O teletrabalho – ou trabalho remoto – foi definido como prestação do serviço fora das dependências da empresa, que não pode ser caracterizado como atividades externa, pela sua natureza. Essa modalidade deverá ser expressa no contrato individual de trabalho.
Confira as novas regras da medida incluídas na Consolidação das Leis do Trabalho (CLT):
- Empregadores são dispensados de controlar as horas trabalhadas em contratação por produção ou tarefa;
- A presença do trabalhador no trabalho para tarefas específicas, mesmo que habitual, não descaracteriza o trabalho remoto;
- O contrato poderá dispor sobre os horários e meios de comunicação entre empregado e empregador, desde que assegurados os repousos legais;
- O uso de infraestrutura e ferramentas digitais fora da jornada não constitui tempo à disposição, regime de prontidão ou de sobreaviso, exceto se houver acordo;
- O teletrabalho também poderá ser aplicado a aprendizes e estagiários;
- O trabalho remoto não se confunde e nem se equipara à ocupação de operador de telemarketing ou de teleatendimento;
- O empregador não será responsável pelas despesas ao retorno presencial do empregado que mora fora da sede, salvo acordo;
- Terão prioridade no teletrabalho os empregados com deficiência e com filho ou criança de até quatro anos de idade sob guarda judicial.

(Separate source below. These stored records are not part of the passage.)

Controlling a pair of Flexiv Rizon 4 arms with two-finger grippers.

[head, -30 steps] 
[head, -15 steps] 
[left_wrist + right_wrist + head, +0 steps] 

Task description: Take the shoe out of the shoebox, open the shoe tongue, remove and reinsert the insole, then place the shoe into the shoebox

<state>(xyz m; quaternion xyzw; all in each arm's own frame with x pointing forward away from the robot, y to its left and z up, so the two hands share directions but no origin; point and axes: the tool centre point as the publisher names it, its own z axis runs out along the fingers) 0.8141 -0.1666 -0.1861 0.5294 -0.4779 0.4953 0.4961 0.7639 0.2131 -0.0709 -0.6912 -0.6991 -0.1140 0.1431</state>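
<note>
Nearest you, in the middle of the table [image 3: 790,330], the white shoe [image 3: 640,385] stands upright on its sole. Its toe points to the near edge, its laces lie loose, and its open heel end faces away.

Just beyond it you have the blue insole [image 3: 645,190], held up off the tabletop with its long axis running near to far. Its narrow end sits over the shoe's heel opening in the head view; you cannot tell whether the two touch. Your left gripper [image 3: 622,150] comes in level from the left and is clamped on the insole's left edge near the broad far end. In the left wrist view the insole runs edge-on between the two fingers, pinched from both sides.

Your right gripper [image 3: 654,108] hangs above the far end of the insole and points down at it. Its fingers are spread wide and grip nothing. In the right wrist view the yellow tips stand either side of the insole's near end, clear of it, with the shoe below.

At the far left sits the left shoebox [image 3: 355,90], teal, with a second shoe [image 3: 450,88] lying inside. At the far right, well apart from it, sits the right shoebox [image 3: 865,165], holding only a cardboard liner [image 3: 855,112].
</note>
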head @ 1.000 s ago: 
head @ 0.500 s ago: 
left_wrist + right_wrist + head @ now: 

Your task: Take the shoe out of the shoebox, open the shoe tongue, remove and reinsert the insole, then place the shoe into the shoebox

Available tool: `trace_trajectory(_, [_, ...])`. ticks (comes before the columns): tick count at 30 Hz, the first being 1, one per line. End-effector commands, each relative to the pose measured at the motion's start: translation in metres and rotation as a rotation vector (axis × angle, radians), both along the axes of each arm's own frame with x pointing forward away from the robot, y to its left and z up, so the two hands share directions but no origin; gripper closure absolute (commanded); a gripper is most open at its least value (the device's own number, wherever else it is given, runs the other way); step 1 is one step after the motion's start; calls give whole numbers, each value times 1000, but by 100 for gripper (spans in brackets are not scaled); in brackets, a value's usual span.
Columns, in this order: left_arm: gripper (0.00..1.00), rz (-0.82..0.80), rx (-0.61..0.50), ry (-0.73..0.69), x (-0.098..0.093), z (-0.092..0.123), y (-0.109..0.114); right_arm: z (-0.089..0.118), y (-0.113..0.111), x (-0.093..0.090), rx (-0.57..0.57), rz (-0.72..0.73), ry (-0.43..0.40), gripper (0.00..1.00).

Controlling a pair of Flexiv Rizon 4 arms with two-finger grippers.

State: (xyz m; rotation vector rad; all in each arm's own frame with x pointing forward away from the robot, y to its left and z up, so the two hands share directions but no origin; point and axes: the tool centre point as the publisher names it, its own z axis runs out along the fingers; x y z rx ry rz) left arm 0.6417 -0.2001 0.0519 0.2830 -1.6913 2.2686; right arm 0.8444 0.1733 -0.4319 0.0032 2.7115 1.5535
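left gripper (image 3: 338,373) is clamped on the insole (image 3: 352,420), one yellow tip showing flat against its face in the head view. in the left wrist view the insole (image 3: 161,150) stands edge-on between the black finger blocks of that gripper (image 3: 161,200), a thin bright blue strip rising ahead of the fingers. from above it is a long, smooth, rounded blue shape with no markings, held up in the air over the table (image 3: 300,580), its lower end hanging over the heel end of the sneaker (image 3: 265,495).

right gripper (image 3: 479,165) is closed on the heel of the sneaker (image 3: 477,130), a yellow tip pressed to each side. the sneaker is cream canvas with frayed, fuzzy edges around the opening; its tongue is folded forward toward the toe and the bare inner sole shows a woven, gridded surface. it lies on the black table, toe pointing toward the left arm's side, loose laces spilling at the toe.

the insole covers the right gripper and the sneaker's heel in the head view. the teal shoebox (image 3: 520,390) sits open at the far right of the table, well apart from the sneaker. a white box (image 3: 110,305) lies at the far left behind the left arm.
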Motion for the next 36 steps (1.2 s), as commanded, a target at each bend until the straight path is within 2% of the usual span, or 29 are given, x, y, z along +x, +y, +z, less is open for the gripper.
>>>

Jefão, que é o responsável na Contraf-CUT pelo acompanhamento dos temas de interesse dos trabalhadores em tramitação no Congresso Nacional, denuncia que “na verdade o governo aproveita o cenário legislativo favorável aos interesses apenas do mercado e seus aliados empresários e continua produzindo minirreformas trabalhistas, retirando o que restou dos direitos e promovendo mais miséria e desalento à população. Por isso, é importante que os trabalhadores e trabalhadoras se atentem e votem em quem realmente os representarão no parlamento brasileiro.”
As duas matérias, originadas pelas MPs 1108 e 1109, seguem agora à sanção presidencial, último passo para que sejam publicadas e se tornem lei.